4.4 Convergence analysis of BPDCAe

The proofs of Theorems 678, and Proposition 4 are given in the Appendix. They follow arguments that are similar to their BPDCA counterparts.

Theorem 6

(Global subsequential convergence of BPDCAe) Suppose that Assumptions 1, 3, 4, and 7 hold. Let \(\{x^k\}_{k=0}^{\infty }\) be a sequence generated by BPDCAe with \(0< \lambda L < 1\) for solving \(({\mathcal {P}})\). Assume that the auxiliary function \(H_M(x^k, x^{k-1})\) satisfies \(\frac{\rho }{\lambda } \le M \le \frac{1}{\lambda }\) for \(\rho \in [0, 1)\). Then, the following statements hold:

  1. (i)

    The sequence \(\{x^k\}_{k=0}^{\infty }\) is bounded.

  2. (ii)

    \(\lim _{k\rightarrow \infty }\Vert x^{k+1} - x^k\Vert = 0\).

  3. (iii)

    Any accumulation point of \(\{x^k\}_{k=0}^{\infty }\) is a limiting critical point of \(({\mathcal {P}})\).

Proposition 4

Suppose that Assumptions 1, 34, and 7 hold. Let \(\{x^k\}_{k=0}^{\infty }\) be a sequence generated by BPDCAe with \(0< \lambda L < 1\) for solving \(({\mathcal {P}})\) and \(\frac{\rho }{\lambda } \le M \le \frac{1}{\lambda }\) for \(\rho \in [0, 1)\). Then, the following statements hold:

  1. (i)

    \(\zeta := \lim _{k\rightarrow \infty }\varPsi (x^k)\) exists.

  2. (ii)

    \(\varPsi \equiv \zeta\) on \(\varOmega\), where \(\varOmega\) is the set of accumulation points of \(\{x^k\}_{k=0}^{\infty }\).

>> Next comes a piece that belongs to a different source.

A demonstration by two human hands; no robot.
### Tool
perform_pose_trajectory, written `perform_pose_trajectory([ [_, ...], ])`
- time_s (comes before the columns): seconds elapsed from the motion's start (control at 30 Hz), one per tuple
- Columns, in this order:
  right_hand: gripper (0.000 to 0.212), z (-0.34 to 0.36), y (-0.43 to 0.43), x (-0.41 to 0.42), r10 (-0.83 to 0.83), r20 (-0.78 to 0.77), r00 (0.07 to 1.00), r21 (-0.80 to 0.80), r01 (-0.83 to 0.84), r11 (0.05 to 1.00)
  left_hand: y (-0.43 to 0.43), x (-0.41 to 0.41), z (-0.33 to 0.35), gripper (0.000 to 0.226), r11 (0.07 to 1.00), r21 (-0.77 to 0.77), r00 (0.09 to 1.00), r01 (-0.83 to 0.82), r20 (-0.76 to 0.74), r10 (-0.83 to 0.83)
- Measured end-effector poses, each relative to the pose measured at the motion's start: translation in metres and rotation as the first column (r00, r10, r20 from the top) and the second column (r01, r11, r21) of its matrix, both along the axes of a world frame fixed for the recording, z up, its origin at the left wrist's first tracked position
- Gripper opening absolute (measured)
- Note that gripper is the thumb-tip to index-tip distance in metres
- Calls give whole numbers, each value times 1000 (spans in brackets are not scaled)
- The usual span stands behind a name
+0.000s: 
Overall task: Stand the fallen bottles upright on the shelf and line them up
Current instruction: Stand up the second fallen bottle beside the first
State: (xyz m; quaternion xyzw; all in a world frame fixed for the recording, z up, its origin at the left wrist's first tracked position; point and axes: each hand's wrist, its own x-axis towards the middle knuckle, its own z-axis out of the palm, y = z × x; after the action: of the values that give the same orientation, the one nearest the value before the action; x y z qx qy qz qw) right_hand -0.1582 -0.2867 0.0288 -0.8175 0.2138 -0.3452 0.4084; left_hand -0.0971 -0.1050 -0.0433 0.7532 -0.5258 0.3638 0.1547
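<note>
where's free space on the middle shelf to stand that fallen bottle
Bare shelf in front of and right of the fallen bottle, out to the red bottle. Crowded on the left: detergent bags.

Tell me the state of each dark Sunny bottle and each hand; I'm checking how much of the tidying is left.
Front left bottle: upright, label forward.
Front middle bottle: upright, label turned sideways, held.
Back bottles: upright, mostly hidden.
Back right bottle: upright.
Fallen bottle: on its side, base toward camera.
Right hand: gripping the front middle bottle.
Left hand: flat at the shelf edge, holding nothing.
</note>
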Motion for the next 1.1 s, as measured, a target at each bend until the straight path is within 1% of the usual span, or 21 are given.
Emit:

Since \(H_M(x, y)\) has a Bregman distance term, the subdifferential of \(H_M(x, y)\) has a \(\nabla h\) term. To prove Theorem 7, we should additionally suppose that there is a bounded subdifferential of the gradient \(\nabla h\) [29].

Assumption 8

There exists a bounded u such that \(u \in \partial (\nabla h)\) on any bounded subset of \({{\,\mathrm{{\mathbb {R}}}\,}}^d\).

We can prove the following theorems by supposing the KL property or the subanalyticity of the auxiliary function \(H_M(x, y)\) in relation to x and y.

Theorem 7

(Global convergence of BPDCAe under the local differentiability of \(f_2\)) Suppose that Assumptions 1, 3, 4, 5, 7, and 8 hold and that the auxiliary function \(H_M(x, y)\) is a KL function satisfying \(\frac{\rho }{\lambda } \le M \le \frac{1}{\lambda }\) for \(\rho \in [0, 1)\). Let \(\{x^k\}_{k=0}^{\infty }\) be a sequence generated by BPDCAe with \(0< \lambda L < 1\) for solving \(({\mathcal {P}})\). Then, the following statements hold:

  1. (i)

    \(\lim _{k\rightarrow \infty }{{\,\mathrm{dist}\,}}((0, 0), \partial H_M(x^k, x^{k-1})) = 0\).

  2. (ii)

    The set of accumulation points of \(\{(x^k, x^{k-1})\}_{k=0}^{\infty }\) is \(\varUpsilon := \left\{ (x, x)\ \big |\ x\in \varOmega \right\}\) and \(H_M\equiv \zeta\) on \(\varUpsilon\), where \(\varOmega\) is the set of accumulation points of \(\{x^k\}_{k=0}^{\infty }\).

  3. (iii)

    The sequence \(\{x^k\}_{k=0}^{\infty }\) converges to a limiting stationary point of \(({\mathcal {P}})\); moreover, \(\sum _{k=1}^{\infty } \Vert x^k - x^{k-1}\Vert < \infty\).

Theorem 8

(Global convergence of BPDCAe under the local differentiability of g) Suppose that Assumptions 1, 3, 4, 6, 7, and 8 hold and that the auxiliary function \(H_M(x, y)\) is subanalytic satisfying \(\frac{\rho }{\lambda } \le M \le \frac{1}{\lambda }\) for \(\rho \in [0, 1)\). Let \(\{x^k\}_{k=0}^{\infty }\) be a sequence generated by BPDCAe with \(0< \lambda L < 1\) for solving \(({\mathcal {P}})\). Then, the sequence \(\{x^k\}_{k=0}^{\infty }\) converges to a limiting critical point of \(({\mathcal {P}})\); moreover, \(\sum _{k=1}^{\infty } \Vert x^k - x^{k-1}\Vert < \infty\).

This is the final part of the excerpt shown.